» **Task to complete**
Go through the data and copy each line where the string "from" appears.

***** Task input

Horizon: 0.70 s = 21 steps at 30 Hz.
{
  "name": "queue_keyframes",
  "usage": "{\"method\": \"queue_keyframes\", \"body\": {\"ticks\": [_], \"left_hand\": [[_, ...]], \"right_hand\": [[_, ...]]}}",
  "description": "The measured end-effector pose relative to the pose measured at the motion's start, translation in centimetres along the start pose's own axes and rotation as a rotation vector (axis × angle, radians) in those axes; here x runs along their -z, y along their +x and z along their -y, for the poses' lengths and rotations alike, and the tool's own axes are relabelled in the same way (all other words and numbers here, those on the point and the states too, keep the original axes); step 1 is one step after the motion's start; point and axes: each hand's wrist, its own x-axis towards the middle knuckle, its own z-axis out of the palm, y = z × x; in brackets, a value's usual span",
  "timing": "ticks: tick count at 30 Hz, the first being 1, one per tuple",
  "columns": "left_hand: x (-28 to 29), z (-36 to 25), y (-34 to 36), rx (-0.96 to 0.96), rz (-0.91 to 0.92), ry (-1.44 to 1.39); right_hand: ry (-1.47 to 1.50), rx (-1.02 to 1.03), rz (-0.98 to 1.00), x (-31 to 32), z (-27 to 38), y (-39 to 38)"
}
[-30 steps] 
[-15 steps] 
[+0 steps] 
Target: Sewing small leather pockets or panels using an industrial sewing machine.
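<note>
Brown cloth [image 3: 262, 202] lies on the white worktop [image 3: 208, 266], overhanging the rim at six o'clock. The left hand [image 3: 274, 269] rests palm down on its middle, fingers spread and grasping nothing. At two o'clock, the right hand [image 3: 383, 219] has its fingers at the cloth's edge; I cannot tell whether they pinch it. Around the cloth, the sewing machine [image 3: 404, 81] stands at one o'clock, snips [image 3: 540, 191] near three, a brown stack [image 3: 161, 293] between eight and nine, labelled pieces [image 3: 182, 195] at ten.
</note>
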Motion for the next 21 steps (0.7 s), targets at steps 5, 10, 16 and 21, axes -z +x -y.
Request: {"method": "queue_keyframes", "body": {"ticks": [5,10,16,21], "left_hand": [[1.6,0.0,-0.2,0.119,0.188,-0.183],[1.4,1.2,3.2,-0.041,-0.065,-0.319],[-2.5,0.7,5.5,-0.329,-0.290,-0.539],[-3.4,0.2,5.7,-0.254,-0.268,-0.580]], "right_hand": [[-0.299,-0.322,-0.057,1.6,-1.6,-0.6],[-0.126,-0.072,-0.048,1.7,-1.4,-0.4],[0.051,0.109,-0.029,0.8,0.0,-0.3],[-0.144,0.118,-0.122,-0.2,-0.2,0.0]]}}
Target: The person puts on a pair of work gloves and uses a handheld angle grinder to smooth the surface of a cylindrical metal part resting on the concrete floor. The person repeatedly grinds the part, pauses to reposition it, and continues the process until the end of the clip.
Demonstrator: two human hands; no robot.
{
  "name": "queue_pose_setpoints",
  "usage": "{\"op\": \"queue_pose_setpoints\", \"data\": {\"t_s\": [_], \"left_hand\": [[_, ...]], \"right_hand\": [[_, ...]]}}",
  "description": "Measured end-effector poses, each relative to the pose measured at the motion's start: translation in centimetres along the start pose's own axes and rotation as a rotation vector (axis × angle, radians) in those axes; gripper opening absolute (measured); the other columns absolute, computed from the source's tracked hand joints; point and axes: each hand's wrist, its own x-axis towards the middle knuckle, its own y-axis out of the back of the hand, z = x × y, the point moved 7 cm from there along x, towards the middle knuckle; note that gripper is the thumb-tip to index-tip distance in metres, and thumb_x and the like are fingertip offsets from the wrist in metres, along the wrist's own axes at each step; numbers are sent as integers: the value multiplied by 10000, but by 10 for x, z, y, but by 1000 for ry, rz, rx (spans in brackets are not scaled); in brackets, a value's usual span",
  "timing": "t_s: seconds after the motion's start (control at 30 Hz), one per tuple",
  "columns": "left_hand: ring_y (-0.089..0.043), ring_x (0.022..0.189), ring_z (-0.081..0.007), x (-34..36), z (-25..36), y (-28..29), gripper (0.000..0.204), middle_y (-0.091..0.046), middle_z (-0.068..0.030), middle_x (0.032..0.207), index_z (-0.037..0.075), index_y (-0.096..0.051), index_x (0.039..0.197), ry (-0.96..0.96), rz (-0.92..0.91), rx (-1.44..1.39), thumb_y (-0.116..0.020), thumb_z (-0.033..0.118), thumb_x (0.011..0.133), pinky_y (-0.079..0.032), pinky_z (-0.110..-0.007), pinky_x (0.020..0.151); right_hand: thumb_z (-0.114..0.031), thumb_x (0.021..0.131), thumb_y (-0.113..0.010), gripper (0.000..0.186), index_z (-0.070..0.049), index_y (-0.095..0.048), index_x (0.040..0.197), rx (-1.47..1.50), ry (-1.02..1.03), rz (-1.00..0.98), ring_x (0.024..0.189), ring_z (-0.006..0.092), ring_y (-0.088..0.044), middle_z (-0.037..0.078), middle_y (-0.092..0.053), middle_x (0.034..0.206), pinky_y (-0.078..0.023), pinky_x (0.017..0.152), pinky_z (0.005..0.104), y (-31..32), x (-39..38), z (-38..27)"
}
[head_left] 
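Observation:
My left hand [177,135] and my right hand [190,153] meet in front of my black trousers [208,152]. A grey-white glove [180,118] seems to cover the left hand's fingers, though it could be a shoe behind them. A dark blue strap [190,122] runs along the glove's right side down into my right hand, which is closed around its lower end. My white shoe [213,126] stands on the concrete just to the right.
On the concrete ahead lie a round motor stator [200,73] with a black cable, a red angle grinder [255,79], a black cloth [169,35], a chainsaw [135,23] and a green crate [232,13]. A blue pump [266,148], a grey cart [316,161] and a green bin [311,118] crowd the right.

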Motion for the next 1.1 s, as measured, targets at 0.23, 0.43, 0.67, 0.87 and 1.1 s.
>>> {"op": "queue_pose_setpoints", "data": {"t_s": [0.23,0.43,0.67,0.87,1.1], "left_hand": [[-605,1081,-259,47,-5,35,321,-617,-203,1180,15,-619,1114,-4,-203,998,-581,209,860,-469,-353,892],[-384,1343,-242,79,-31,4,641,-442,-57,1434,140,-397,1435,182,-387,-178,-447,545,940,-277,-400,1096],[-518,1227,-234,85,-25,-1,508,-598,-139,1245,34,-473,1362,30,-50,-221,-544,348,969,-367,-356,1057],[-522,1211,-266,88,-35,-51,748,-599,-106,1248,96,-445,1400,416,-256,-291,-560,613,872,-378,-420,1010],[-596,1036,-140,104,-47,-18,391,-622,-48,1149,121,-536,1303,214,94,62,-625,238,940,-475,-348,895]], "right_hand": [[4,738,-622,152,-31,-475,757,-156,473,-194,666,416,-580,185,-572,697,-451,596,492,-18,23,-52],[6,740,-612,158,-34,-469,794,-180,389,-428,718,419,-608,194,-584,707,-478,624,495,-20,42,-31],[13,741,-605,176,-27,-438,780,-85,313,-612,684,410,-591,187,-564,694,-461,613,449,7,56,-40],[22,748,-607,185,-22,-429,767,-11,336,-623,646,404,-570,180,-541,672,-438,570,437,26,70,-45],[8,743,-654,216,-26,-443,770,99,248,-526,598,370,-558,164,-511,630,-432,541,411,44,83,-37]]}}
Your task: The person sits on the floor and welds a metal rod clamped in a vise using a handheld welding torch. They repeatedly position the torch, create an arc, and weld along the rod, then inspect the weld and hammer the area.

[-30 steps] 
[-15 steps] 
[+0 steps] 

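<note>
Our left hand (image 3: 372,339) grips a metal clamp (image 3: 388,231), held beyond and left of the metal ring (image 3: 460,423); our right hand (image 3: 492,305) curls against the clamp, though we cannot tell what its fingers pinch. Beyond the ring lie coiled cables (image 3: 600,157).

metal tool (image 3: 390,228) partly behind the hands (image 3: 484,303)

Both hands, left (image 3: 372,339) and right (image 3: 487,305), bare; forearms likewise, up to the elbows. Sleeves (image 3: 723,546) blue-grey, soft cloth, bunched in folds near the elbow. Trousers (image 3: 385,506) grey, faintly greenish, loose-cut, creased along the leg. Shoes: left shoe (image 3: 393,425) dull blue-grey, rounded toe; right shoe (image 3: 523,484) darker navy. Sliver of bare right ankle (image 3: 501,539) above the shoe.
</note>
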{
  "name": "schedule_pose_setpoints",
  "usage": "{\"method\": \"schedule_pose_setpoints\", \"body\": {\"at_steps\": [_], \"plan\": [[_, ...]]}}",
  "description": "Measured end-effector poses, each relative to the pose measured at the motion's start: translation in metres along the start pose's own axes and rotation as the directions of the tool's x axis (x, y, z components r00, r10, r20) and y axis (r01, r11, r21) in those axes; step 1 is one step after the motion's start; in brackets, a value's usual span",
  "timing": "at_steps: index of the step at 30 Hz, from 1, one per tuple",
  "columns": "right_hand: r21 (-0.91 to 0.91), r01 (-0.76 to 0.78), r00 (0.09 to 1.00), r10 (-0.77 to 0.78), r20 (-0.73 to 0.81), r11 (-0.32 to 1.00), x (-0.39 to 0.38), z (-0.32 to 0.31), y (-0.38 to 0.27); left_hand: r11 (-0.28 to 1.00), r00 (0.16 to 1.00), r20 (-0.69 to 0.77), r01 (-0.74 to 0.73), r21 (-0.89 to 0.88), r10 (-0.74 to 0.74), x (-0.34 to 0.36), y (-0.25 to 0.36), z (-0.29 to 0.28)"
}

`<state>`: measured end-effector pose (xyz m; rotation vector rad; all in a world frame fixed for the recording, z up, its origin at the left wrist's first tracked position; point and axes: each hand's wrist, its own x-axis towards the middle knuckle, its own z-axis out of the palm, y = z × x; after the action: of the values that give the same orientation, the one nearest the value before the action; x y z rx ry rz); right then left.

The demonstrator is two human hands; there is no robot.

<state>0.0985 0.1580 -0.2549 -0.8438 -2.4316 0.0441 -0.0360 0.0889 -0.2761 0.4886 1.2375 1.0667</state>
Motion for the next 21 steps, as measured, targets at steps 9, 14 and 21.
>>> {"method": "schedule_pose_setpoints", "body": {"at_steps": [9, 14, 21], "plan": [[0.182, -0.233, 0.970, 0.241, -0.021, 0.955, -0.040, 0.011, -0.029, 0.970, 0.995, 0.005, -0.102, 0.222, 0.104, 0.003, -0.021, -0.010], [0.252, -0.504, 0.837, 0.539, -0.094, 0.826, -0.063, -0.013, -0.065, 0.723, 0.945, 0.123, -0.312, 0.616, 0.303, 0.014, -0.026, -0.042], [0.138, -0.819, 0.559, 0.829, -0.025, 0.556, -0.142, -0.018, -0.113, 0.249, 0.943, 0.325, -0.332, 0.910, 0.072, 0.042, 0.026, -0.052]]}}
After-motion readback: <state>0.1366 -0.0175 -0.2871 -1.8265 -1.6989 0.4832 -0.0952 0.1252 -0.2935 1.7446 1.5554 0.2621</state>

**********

» **Response to this exercise**
  "description": "Measured end-effector poses, each relative to the pose measured at the motion's start: translation in centimetres along the start pose's own axes and rotation as a rotation vector (axis × angle, radians) in those axes; gripper opening absolute (measured); the other columns absolute, computed from the source's tracked hand joints; point and axes: each hand's wrist, its own x-axis towards the middle knuckle, its own y-axis out of the back of the hand, z = x × y, the point moved 7 cm from there along x, towards the middle knuckle; note that gripper is the thumb-tip to index-tip distance in metres, and thumb_x and the like are fingertip offsets from the wrist in metres, along the wrist's own axes at each step; numbers are sent as integers: the value multiplied by 10000, but by 10 for x, z, y, but by 1000 for ry, rz, rx (spans in brackets are not scaled); in brackets, a value's usual span",
  "timing": "at_steps: index of the step at 30 Hz, from 1, one per tuple",

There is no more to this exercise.